Ridurre Non Basta Più. Occorre Riassorbire

di: Giovannangelo Montecchi Palazzi
The Economist rivela un problema serio passato sotto silenzio nell’ultima Conferenza delle parti sui Cambiamenti Climatici, svoltasi a Bonn lo scorso novembre. Secondo i modelli previsionali dell’IPCC, ridurre le emissioni di gas a effetto serra non sarebbe più sufficiente a raggiungere gli obiettivi indicati dagli accordi di Parigi.


Tra i molti commenti sugli esiti della COP23 a Bonn meritano attenzione due articoli comparsi su “The Economist” il 18 novembre. Il primo, editoriale dell’edizione, dal significativo titolo “What they don’t tell you” (Quel che non vi viene detto), riportato in copertina, riassume temi che vengono poi più attentamente esaminati nel secondo, intitolato “Sucking up carbon” (Riassorbire il carbonio).

Secondo “Quel che non vi viene detto”, un certo atteggiamento auto-congratulatorio, la polemica nei confronti dell’Amministrazione USA, i difficili negoziati per definire gli aspetti tecnici irrisolti degli impegni assunti a Parigi in sede di COP21 e quelli relativi al finanziamento del “Green Climate Fund” per aiutare i Paesi più poveri, hanno consentito alla COP23 di passare sotto silenzio e non affrontare un problema fondamentale: 101 dei 116 modelli previsionali utilizzati dallo IPCC (Intergovernmental Panel on Climatic Changes) indicano che per contenere entro 2° l’aumento delle temperature entro il 2100, come previsto dagli Accordi di Parigi, non sarebbe sufficiente ridurre drasticamente le emissioni gas ad effetto serra che, comunque, non potranno mai essere eliminate del tutto.
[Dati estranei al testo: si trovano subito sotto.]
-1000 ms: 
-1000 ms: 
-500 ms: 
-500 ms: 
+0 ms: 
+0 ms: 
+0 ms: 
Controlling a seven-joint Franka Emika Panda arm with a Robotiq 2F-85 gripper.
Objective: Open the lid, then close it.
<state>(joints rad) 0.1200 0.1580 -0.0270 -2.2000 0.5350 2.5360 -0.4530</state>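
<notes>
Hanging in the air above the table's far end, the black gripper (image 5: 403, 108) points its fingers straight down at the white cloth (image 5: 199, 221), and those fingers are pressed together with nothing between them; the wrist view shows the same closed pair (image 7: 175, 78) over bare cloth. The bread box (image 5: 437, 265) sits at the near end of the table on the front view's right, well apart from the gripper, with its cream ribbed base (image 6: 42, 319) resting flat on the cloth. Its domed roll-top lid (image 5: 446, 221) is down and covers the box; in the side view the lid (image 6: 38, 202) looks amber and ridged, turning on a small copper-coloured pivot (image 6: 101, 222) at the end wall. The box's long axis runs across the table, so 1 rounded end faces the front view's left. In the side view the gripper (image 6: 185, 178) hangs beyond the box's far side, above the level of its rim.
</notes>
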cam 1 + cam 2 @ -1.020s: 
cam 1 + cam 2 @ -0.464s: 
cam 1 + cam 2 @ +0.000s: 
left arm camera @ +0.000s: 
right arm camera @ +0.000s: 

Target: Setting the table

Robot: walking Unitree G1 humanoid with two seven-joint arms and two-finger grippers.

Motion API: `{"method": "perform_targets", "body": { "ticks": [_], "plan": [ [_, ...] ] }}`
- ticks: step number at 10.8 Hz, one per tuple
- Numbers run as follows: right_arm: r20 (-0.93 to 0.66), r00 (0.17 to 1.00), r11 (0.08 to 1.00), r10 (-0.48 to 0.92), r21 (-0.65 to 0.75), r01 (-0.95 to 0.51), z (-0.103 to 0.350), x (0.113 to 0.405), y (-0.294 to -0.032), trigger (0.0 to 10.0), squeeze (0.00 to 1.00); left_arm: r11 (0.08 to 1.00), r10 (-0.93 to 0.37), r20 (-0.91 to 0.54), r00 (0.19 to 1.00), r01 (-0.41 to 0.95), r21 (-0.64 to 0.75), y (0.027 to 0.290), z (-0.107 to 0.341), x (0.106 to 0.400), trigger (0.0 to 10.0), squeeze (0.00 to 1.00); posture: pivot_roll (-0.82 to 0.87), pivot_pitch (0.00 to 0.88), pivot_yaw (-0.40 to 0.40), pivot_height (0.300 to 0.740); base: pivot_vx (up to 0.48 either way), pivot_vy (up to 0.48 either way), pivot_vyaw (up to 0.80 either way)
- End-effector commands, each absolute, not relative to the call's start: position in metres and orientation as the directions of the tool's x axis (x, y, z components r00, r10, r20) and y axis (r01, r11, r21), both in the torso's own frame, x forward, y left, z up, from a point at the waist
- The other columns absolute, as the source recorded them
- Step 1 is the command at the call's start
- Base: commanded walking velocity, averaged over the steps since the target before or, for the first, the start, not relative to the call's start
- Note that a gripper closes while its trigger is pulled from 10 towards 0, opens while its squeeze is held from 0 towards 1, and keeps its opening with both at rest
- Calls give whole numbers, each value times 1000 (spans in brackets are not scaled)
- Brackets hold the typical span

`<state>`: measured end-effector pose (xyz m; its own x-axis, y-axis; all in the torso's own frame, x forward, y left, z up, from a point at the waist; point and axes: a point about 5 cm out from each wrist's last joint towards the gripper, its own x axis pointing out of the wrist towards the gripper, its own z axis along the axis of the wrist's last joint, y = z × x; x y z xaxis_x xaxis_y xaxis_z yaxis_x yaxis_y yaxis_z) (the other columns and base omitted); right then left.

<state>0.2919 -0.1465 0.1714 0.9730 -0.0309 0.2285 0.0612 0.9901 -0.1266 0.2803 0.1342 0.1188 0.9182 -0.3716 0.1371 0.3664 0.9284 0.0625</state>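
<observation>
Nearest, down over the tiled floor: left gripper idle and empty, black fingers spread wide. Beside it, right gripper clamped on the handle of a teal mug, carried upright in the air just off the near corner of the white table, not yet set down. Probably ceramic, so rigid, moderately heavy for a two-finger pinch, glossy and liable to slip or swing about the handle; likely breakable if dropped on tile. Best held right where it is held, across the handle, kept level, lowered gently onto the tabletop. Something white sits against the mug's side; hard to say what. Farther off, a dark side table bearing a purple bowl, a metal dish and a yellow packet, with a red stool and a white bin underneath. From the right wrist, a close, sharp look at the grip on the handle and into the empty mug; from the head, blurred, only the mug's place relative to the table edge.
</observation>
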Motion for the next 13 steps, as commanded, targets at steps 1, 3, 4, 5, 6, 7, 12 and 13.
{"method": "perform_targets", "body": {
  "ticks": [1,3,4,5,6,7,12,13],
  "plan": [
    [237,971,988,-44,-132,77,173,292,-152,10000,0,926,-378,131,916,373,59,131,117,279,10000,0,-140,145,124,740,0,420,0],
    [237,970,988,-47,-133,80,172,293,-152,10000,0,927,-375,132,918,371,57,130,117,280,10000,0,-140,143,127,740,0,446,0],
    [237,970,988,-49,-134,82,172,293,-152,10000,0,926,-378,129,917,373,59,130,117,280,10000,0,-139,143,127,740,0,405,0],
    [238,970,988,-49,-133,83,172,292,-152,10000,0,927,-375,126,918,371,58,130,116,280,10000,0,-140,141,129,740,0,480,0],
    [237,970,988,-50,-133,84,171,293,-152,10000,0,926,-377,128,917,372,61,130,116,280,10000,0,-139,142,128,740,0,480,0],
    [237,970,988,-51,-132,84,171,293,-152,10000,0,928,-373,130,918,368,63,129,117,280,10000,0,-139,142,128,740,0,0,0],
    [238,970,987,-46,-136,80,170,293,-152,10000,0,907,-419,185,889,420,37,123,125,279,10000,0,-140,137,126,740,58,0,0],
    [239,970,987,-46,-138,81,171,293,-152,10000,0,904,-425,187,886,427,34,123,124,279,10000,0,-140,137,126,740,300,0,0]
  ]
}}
Per centrare detto obiettivo e quello di “zero emissioni nette” entro il 2090, pure previsto dagli Accordi di Parigi, a partire dal 2040 circa si renderà necessario iniziare a riassorbire dall’atmosfera le emissioni residue non eliminabili nonché parte dello stock di emissioni accumulatesi in precedenza.  La quantità è stimata in 810 miliardi di tonnellate entro il 2100, pari a 20 anni delle emissioni antropogeniche attuali.
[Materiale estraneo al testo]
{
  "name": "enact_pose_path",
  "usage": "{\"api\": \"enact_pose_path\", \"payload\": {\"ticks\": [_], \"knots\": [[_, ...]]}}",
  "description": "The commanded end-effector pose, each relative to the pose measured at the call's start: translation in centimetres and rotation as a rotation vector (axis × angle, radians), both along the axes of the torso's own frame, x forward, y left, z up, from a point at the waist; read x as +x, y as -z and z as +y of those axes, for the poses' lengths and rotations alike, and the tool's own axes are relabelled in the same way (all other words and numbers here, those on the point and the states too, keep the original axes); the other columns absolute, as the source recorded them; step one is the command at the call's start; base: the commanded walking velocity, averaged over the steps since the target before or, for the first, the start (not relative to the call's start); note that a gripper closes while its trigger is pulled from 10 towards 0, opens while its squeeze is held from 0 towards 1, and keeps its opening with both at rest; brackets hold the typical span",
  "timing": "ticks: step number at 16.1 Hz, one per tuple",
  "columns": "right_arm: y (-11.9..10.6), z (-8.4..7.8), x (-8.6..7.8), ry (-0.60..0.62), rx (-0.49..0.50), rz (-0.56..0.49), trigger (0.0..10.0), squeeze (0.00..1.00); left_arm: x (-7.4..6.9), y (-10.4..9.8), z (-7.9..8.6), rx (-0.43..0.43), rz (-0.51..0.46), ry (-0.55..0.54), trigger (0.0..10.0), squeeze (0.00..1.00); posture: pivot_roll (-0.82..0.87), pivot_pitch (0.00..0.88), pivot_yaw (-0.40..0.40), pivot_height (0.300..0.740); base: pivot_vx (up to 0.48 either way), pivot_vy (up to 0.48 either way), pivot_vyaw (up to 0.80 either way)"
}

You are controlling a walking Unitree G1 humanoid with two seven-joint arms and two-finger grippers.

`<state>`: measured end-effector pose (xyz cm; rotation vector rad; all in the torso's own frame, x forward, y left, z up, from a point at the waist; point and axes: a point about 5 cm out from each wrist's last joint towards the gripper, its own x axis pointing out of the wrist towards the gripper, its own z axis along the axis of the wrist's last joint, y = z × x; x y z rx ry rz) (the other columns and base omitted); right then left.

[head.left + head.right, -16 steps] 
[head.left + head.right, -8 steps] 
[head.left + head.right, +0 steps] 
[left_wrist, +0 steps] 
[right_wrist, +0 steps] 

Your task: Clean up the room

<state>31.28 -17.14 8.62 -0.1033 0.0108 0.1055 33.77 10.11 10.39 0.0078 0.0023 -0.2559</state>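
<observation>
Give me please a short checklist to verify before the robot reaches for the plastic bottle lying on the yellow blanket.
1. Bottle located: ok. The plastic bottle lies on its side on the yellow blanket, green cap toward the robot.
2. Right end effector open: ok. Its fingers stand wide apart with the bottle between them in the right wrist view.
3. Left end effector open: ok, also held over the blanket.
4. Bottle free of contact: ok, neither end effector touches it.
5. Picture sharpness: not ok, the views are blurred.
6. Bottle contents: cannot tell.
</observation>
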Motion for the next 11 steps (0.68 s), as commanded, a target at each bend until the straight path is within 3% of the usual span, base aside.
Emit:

Si tratta di una quantità impressionante (“staggering”). Porre in essere sistemi di cattura del carbonio delle dimensioni richieste costituirebbe una sfida “epica” anche se disponessimo di strumenti efficaci e collaudati, che oggi non abbiamo.

Il secondo articolo “Riassorbire il carbonio” passa in rassegna gli strumenti possibili, ognuno dei quali presenta seri problemi di attuazione, tecnici o economici.
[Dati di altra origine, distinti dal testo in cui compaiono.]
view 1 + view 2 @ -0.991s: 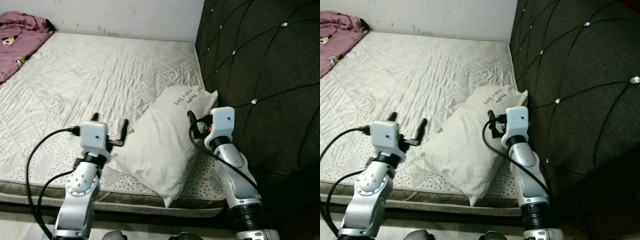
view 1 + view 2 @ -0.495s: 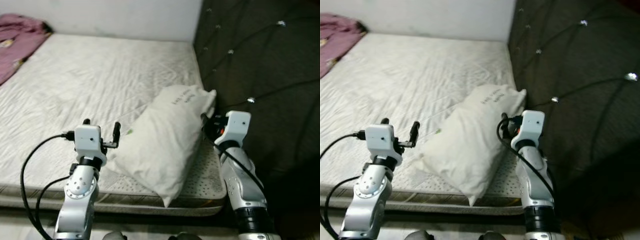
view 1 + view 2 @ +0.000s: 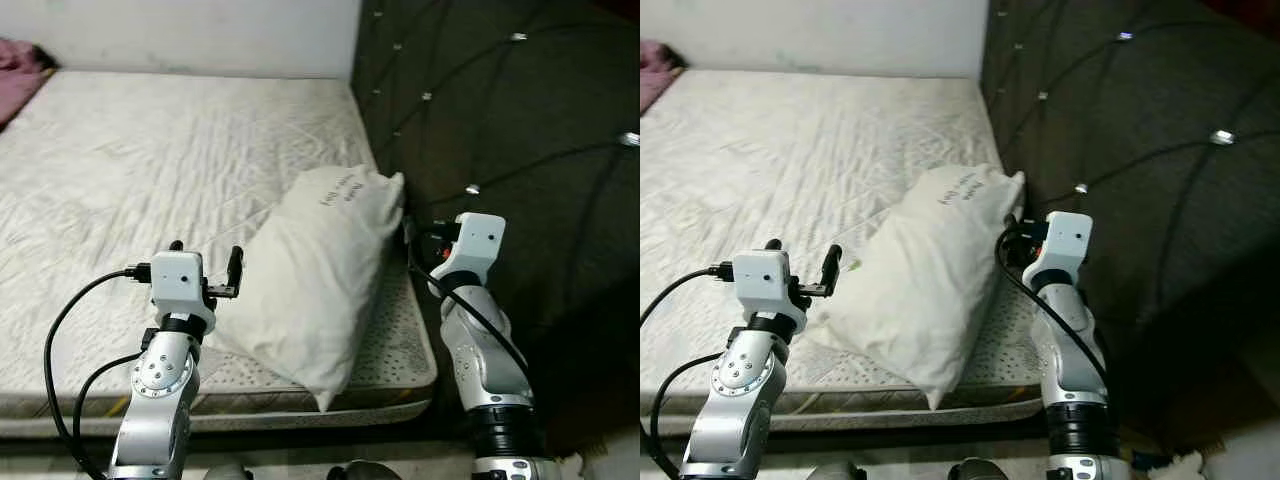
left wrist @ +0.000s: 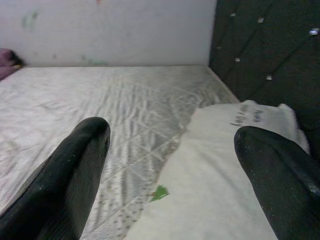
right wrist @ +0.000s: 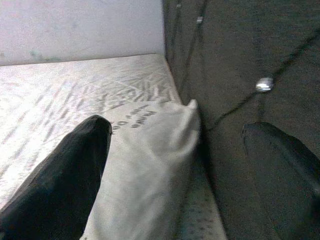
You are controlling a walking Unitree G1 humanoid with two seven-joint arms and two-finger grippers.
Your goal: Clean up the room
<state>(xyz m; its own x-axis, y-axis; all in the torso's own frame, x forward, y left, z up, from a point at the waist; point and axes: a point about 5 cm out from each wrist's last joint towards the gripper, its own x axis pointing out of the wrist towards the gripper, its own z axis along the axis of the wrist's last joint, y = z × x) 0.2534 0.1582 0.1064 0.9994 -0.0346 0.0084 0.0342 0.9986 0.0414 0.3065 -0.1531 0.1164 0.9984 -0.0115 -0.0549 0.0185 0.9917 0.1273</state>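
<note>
We have the pillow [image 3: 318, 275] lying askew on the bed's [image 3: 150, 170] near right corner, against the headboard [image 3: 500, 120], with our left claw [image 3: 206, 262] and right claw [image 5: 175, 165] both open, flanking it. To square it up well, we should close in evenly from both sides and grip deep into the stuffing, not the loose cover.

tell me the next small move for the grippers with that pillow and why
Probably bring both grippers inward onto the pillow. It lies askew at the mattress corner by the dark headboard. The left gripper is open at its left edge, the right gripper open at its right side; neither holds it yet.
</note>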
Facendo rinvio all’articolo per una più completa trattazione, a seguito si accenna ad alcuni di essi.

La cattura diretta dall’atmosfera è praticata in alcuni settori limitati, ad esempio per la produzione di 10 milioni di tonnellate di CO2 destinata alle bibite gasate. Ma il costo attuale, $ 600 la tonnellata, la rende proibitiva per 810 miliardi di tonnellate.

La decantata CCS (Carbon Capture and Sequestration) è ancora operativa solo su piccola scala: tramite 17 impianti elimina 1 milione di tonnellate annue. Inoltre, è molto onerosa e, comunque, riduce le nuove emissioni, non cattura le esistenti.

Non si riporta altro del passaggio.